■ Your assignment ■
Would you restate the full listing word for word and omit its pictures?

── Data block ──

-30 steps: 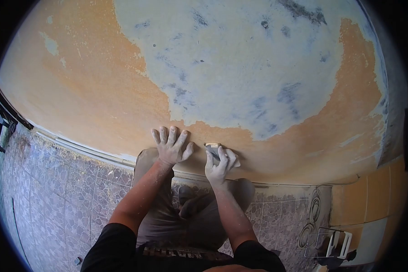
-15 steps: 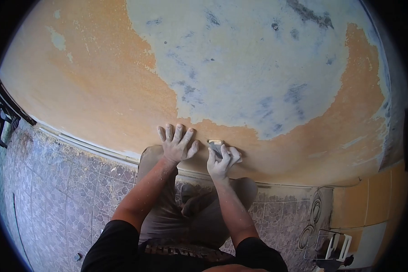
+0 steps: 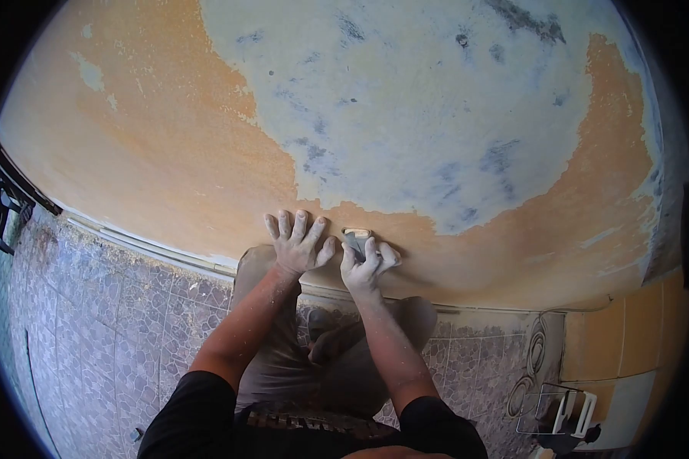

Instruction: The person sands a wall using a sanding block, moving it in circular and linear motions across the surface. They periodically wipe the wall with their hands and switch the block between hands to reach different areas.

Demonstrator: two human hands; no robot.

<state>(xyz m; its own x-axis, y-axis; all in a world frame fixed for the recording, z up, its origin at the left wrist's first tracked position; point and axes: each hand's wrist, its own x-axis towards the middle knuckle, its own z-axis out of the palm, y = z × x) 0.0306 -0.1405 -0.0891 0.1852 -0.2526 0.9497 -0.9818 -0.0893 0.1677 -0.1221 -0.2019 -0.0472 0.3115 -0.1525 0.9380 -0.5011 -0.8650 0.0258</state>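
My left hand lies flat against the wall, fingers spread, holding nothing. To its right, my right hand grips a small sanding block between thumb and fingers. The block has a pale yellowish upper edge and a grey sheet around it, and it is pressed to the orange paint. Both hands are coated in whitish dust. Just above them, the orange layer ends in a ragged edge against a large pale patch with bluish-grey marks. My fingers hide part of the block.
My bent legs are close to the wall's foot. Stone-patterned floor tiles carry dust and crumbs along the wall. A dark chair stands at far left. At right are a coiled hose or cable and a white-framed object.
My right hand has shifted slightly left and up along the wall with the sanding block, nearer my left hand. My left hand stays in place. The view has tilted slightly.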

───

■ The answer ■
-30 steps: 
-15 steps: 
+0 steps: 

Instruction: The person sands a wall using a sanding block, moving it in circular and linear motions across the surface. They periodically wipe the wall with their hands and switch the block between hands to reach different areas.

Demonstrator: two human hands; no robot.

<state>(xyz m; its own x-axis, y-axis; all in a world frame fixed for the recording, z up, its origin at the left wrist's first tracked position; point and axes: each hand's wrist, its own x-axis towards the middle knuckle, its own z-axis out of the palm, y = z × x) 0.0306 -0.1405 -0.0891 0.1852 -0.2526 0.9497 -0.9818 -0.0893 0.1677 -0.1221 -0.2019 -0.0472 0.3115 -0.1525 0.9380 -0.5011 -0.8650 0.0258</state>
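My left hand lies flat against the wall, fingers spread, holding nothing. To its right, my right hand grips a small sanding block between thumb and fingers. The block has a pale yellowish upper edge and a grey sheet around it, and it is pressed to the orange paint. Both hands are coated in whitish dust. Just above them, the orange layer ends in a ragged edge against a large pale patch with bluish-grey marks. My fingers hide part of the block.
My bent legs are close to the wall's foot. Stone-patterned floor tiles carry dust and crumbs along the wall. A dark chair stands at far left. At right are a coiled hose or cable and a white-framed object.
My right hand has shifted slightly left and up along the wall with the sanding block, nearer my left hand. My left hand stays in place. The view has tilted slightly.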

This exercise is now finished.